III. İLK DERECE MAHKEMESİ KARARI
İlk Derece Mahkemesinin yukarıda tarih ve sayısı belirtilen kararıyla; vakıf iş hanı nitelikli taşınmazın 01.06.2015 başlangıç tarihli ve 3 yıl süreli kira sözleşmesi ile …’ya kiraya verildiği, sözleşmede davacıların müşterek borçlu ve müteselsil kefil sıfatı ile imzaları bulunduğu, 6098 sayılı Türk Borçlar Kanunu’nun (TBK) 583/1 maddesinde “Kefalet sözleşmesi yazılı şekilde yapılmadıkça ve kefilin sorumlu olacağı azami miktar ile kefalet tarihi belirtilmedikçe geçerli olmaz. Kefilin sorumlu olduğu azami miktarı, kefalet tarihini ve müteselsil kefil olması durumunda, bu sıfatla veya bu anlama gelen herhangi bir ifadeyle yükümlülük altına girdiğini kefalet sözleşmesinde kendi el yazısı ile belirtmesi şarttır.” düzenlemesine yer verildiği, hükümde öngörülen şekle aykırı düzenlenen kefalet sözleşmesinin geçerli olmadığı, davalının takipte kötü niyetli olduğundan da bahsedilemeyeceği gerekçesiyle; davanın kabulü ile davacıların takip dolayısıyla davalıya borçlu olmadıklarının tespitine, kötü niyet tazminatı talebinin reddine
karar verilmiş; hüküm, davalı vekili tarafından istinaf edilmiştir.
IV. İSTİNAF
Bölge Adliye Mahkemesinin yukarıda tarih ve sayısı belirtilen kararıyla; davaya konu kira sözleşmesinde, kefalet sözleşmesi, kefilin sorumlu olduğu miktar, kefalet tarihine ilişkin açıklamaların kefillerin el yazısı ile belirtilmediği, bu durumda Kanunda öngörülen şekil şartlarına uyulmadan yapılan kefalet sözleşmesi geçersiz olduğundan davanın kabulüne karar verilmesinde bir hata bulunmadığı gerekçesiyle, davalı vekilinin istinaf başvurusunun esastan reddine karar verilmiş, karar davalı vekili tarafından temyiz edilmiştir.
V. TEMYİZ
A. Temyiz Sebepleri
Davalı vekili, davacıların sözleşmeyi noterde özgür iradeleri ile imzaladıklarını, davacıların 1 yıl içinde sözleşme ile bağlı olmadıklarını bildirmediklerini, kefalet sözleşmesini onamış sayılmaları gerektiğini ileri sürerek; kararın bozulmasına karar verilmesini talep etmiştir.

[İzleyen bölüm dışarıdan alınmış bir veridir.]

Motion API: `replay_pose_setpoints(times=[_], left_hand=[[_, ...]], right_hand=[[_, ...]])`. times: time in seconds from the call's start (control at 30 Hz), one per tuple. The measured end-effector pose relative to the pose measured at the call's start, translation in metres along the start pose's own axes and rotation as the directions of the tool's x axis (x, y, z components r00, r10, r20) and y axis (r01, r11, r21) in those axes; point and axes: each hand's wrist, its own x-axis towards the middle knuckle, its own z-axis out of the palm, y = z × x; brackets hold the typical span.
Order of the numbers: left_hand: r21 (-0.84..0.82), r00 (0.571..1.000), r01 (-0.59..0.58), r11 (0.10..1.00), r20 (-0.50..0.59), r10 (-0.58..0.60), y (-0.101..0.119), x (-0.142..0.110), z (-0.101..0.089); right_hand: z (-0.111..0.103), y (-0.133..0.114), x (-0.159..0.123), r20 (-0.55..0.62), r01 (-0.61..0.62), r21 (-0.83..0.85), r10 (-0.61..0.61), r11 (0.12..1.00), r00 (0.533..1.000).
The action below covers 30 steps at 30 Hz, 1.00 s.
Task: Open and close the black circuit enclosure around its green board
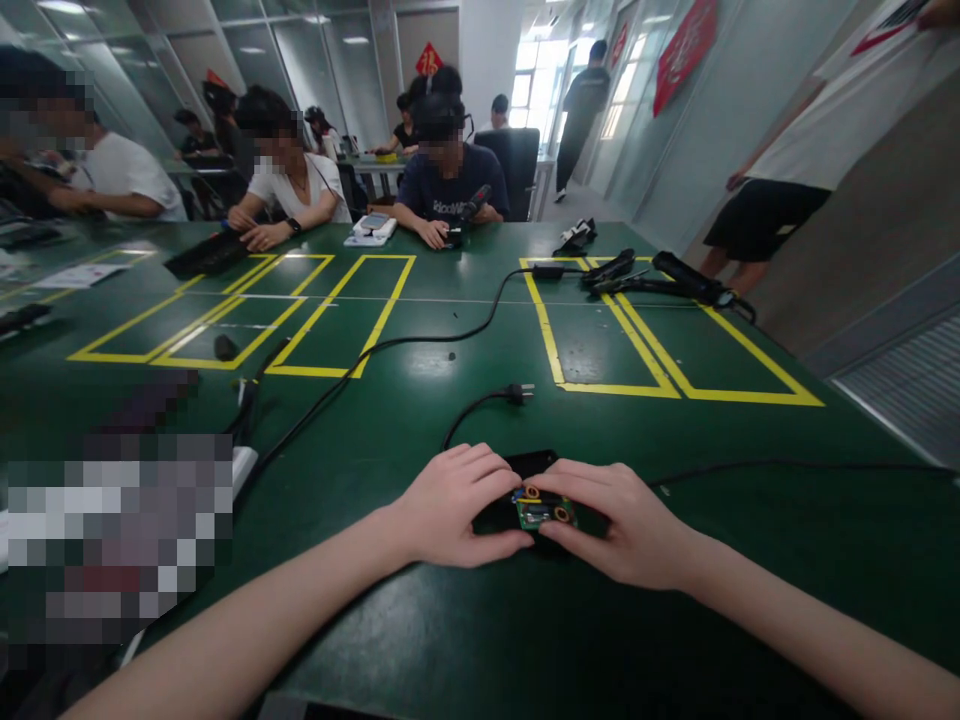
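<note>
A small green circuit board (534, 515) with copper-wound coils sits in a black casing (534, 462) on the table in front of me. Around the left side of the casing curls my left hand (465, 505), its fingertips at the board's left edge. My right hand (611, 515) pinches the board from the right, thumb at the near edge and fingers at the far edge. Both hands partly cover the casing. A black cord ending in a plug (517, 393) lies just beyond my hands; a hand hides where its near end leads.
The green table (420, 630) carries yellow tape rectangles (615, 390). A long black cable (420, 342) crosses it toward dark tools (660, 280) at the far right. Blurred-out items lie at left. Across the table, a person in a dark shirt (454, 180) holds a power tool (474, 205).
</note>
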Motion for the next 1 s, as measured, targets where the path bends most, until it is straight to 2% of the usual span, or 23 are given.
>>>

B. Gerekçe ve Değerlendirme
Uyuşmazlık, kira sözleşmesinden kaynaklı alacağın tahsili için başlatılan icra takibi dolayısıyla kefillerinin borçlu olmadığının tespiti istemine ilişkindir.
Temyiz olunan kararda belirtilen gerekçeye, davacılar aleyhine kira sözleşmesine kefil olduklarından bahisle icra takibi başlatılmış ise de, TBK m.583’te öngörülen şekilde yapılmayan kefalet sözleşmesinin geçersiz olmasına, bu nedenle sözleşmenin onanmış sayılmasının söz konusu olmayacağının anlaşılmasına göre, davalı vekilinin temyiz itirazlarının reddi ile usul ve kanuna uygun bulunan kararın onanmasına karar vermek gerekmiştir.
VI. KARAR
Açıklanan sebeplerle;
Temyiz olunan Bölge Adliye Mahkemesi kararının 6100 sayılı Hukuk Muhakemeleri Kanunu’nun 370/1 maddesi uyarınca ONANMASINA,
Harçtan muaf olan davalıdan peşin alınan temyiz harçlarının istek halinde iadesine,
Dosyanın İlk Derece Mahkemesine, kararın bir örneğinin Bölge Adliye Mahkemesine gönderilmesine,19.02.2025 tarihinde oy birliği ile karar verildi.